80s hero: Ohh. Thank you! It was hard to be where I am. The muscles, the training, the one-liners. Zomboss academy training really pays off.
Electric Slide: I heard its super hard to get in there.
80s hero: It is. How did you do your training?
Electric Slide: Training? Pah! A disco zombie teaches all who want to be groovy. His voice is so annoying, its like a Sunflower shot at his balls over and over a thousand times.
80s hero: I knew I was not the only one who thought his undead balls did not drop.
both the zombies laughed and asked more questions about themselves to each other.

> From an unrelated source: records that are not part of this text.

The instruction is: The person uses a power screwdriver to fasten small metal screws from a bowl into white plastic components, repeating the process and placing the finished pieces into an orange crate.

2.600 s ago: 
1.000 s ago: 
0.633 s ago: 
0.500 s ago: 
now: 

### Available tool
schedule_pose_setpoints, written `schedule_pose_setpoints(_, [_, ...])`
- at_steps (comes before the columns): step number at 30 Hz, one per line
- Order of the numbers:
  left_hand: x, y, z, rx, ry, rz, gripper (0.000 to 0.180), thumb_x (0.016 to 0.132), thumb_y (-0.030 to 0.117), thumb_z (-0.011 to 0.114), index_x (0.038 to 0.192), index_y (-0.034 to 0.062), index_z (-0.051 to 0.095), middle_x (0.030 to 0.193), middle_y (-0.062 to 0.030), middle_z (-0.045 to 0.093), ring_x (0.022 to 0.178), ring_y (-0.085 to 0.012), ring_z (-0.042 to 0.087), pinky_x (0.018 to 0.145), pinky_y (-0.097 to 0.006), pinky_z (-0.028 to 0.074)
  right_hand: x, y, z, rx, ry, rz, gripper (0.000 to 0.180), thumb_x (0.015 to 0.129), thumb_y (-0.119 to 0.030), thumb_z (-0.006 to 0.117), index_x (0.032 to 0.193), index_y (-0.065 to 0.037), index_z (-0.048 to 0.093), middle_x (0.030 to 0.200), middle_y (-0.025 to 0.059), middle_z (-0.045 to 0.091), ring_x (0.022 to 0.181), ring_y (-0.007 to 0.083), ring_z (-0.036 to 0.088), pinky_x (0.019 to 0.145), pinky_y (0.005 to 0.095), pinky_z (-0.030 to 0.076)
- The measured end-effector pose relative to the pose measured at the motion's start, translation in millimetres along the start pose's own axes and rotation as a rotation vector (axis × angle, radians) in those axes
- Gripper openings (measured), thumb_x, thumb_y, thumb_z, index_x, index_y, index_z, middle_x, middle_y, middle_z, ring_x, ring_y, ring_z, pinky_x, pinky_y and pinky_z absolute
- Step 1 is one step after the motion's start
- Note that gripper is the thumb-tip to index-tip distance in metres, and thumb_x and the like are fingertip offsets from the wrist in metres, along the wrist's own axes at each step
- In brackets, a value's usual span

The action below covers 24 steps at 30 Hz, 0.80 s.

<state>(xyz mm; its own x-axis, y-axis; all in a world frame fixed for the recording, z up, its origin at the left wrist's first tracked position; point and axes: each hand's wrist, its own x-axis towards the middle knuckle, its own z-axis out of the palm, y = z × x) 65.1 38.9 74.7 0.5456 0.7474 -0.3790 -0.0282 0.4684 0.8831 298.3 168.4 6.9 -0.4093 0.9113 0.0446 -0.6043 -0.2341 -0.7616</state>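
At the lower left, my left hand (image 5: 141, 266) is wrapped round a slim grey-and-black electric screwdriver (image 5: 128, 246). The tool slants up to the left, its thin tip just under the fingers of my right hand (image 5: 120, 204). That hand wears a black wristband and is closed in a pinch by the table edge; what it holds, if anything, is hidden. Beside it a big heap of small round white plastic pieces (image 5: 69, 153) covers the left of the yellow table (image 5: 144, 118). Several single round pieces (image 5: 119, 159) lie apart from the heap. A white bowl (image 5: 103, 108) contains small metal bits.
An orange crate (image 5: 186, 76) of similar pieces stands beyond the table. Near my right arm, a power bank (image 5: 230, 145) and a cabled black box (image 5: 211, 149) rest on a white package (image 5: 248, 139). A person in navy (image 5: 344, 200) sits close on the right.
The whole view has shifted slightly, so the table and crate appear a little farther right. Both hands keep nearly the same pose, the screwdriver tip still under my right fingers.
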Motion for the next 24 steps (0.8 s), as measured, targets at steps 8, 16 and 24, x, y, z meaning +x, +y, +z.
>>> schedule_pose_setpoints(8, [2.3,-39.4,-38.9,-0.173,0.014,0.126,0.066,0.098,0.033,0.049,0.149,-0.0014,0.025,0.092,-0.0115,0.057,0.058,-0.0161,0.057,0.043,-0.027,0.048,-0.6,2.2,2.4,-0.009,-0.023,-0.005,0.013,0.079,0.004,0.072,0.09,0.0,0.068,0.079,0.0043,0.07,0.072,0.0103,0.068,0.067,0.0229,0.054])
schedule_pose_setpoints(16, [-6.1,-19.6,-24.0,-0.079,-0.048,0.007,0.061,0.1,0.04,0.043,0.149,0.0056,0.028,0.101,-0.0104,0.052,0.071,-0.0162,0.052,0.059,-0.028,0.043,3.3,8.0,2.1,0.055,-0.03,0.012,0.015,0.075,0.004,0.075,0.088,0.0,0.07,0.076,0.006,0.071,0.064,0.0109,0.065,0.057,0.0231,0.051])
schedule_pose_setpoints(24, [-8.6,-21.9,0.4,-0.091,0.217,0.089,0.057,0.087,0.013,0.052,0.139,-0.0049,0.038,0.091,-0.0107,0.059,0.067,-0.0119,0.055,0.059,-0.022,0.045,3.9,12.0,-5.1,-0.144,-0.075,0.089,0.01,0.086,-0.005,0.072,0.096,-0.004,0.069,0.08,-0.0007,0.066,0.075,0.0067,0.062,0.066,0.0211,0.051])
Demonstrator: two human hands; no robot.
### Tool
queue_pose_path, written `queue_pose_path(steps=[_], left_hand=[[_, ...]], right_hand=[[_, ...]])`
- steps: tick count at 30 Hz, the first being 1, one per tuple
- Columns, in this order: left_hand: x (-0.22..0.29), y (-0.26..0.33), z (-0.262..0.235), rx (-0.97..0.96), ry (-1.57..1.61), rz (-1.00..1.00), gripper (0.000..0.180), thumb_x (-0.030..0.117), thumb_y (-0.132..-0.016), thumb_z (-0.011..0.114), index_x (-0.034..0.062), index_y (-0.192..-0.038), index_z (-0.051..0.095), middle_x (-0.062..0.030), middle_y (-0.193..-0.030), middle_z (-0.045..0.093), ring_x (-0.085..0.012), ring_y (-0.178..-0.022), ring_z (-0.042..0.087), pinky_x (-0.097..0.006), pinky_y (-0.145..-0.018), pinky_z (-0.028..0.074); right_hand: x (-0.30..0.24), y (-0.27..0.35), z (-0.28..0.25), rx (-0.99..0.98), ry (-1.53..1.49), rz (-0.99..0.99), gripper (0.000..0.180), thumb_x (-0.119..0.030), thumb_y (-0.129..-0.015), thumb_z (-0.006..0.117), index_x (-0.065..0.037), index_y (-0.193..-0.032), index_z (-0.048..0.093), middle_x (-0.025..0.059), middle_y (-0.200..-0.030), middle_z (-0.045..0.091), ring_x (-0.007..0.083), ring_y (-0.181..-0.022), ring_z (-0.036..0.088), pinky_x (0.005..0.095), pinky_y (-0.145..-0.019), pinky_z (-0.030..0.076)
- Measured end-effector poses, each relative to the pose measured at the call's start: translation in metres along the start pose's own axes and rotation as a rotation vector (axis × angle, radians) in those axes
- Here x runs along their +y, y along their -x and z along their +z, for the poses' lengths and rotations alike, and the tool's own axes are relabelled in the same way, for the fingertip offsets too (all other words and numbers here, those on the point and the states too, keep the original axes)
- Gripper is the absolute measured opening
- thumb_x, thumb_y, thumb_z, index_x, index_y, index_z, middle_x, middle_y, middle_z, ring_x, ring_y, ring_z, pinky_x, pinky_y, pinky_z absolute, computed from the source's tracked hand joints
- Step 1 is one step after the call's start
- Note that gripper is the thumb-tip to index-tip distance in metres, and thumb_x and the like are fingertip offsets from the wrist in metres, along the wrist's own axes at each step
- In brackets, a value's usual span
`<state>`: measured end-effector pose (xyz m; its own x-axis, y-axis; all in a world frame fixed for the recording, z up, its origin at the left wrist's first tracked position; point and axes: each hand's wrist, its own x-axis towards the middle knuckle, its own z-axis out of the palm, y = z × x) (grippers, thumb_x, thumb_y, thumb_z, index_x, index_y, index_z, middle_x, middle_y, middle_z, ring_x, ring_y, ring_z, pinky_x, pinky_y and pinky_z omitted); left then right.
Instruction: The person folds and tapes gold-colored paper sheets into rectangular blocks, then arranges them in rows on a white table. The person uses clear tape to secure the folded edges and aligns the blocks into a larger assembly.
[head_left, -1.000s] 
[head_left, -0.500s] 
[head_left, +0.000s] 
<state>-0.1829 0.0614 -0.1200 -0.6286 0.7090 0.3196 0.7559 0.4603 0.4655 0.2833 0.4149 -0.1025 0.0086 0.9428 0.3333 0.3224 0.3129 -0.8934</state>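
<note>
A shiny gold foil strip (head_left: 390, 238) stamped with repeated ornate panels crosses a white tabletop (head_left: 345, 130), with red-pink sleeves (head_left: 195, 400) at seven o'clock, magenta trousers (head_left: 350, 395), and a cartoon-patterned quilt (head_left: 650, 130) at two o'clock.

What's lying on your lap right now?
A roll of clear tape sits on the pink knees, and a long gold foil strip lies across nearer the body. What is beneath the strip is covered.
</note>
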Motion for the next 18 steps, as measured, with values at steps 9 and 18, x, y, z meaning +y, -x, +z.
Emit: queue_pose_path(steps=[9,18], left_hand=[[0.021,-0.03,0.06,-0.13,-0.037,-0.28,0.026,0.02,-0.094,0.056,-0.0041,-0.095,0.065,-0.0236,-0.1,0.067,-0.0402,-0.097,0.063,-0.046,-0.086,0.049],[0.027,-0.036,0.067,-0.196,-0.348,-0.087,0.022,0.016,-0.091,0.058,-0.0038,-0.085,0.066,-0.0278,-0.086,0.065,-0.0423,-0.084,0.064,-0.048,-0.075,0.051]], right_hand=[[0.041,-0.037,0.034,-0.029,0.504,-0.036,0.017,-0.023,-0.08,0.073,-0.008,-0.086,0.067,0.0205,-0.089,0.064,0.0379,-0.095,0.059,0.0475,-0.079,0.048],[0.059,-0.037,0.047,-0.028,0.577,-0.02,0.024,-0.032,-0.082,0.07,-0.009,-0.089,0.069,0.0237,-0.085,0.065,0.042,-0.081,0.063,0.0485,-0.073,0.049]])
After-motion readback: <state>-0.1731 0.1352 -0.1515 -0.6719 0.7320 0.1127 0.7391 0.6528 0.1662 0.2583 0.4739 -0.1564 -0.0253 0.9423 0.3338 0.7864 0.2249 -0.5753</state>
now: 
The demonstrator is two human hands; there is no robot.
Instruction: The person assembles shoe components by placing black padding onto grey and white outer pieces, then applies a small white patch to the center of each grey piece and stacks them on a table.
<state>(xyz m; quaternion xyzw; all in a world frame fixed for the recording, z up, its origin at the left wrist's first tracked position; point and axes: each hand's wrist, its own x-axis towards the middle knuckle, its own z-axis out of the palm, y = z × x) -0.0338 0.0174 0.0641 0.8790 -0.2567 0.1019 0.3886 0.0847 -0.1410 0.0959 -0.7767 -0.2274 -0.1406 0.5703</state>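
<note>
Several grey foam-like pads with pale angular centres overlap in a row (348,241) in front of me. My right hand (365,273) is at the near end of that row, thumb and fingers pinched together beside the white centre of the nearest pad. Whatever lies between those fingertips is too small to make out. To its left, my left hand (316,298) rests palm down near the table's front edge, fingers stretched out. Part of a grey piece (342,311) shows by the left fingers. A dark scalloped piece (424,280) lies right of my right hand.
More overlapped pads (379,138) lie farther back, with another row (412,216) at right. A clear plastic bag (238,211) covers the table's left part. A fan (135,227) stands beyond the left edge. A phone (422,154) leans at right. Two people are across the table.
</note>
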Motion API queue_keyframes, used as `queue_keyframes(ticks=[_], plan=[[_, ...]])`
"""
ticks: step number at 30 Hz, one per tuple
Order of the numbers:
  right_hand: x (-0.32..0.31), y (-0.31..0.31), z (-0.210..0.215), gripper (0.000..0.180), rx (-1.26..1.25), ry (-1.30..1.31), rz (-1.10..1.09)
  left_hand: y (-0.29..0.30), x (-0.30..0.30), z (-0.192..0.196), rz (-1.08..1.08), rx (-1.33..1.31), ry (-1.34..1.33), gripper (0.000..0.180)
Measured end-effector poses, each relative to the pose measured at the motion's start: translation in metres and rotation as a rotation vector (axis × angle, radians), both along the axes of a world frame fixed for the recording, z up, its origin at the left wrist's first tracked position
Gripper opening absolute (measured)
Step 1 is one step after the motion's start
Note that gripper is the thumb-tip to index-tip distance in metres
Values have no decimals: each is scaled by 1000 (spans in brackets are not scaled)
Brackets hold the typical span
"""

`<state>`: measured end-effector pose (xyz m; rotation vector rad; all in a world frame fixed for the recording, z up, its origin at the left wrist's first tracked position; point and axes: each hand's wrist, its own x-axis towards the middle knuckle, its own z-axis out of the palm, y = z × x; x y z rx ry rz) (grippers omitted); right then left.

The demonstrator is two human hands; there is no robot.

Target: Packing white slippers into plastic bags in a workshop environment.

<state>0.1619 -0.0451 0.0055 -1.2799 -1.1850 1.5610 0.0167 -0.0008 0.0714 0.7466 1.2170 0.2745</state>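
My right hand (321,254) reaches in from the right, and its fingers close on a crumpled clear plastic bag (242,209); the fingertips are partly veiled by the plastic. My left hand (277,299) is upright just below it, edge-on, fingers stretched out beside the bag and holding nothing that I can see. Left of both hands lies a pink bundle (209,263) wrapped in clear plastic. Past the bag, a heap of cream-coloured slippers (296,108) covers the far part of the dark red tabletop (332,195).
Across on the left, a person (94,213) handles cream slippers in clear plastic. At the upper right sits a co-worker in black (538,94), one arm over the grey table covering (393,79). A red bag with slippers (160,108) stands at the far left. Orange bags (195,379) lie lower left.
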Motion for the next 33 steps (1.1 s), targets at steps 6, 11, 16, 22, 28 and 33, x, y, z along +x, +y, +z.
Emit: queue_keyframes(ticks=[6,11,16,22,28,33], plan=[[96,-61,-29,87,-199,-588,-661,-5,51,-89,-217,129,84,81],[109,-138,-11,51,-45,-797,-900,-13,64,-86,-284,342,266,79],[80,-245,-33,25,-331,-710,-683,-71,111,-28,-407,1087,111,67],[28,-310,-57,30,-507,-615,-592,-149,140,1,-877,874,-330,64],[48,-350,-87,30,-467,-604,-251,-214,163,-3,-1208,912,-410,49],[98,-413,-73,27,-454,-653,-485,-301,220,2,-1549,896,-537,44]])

Electric Slide: So... How do you not let zombie girls chase you?
80s hero: I use my voice and my looks. Makes em faint.
Electric Slide: I see. All the other zombies do is eyeball me.
80s hero: Why?
Electric Slide: I think my afro... or the idea of a female zombie fighting. I just ignore them.
80s hero: Hey. You be you. I think you are perfect.
Electric Slide blushed and 80s hero noticed it.
80s hero: Your cute when you blush.
Electric Slide had no way to react to his words than to kiss him. To 80s hero was... very shocking (literally)
80s hero: Wow! You did not tell me about your lips being electric as well
The Conehead waiter came back with the tacos.
Conehead waiter: Hear ur takos. Hav a wundurfol dee.
80s hero and Electric Slide: Thank you!
Both of the zombies dug in their greasy brain tacos and paid for their meal and left a 25 zombuck tip.
Electric Slide: Thank you for the date. I was happy to find you.
80s hero: No problem. I am happy I'm not Chomper poop.
Both of them laughed the event.
Electric Slide: Want to come over to my place?
80s hero: I have never been asked that by a girl zombie. But yes! I would love to go!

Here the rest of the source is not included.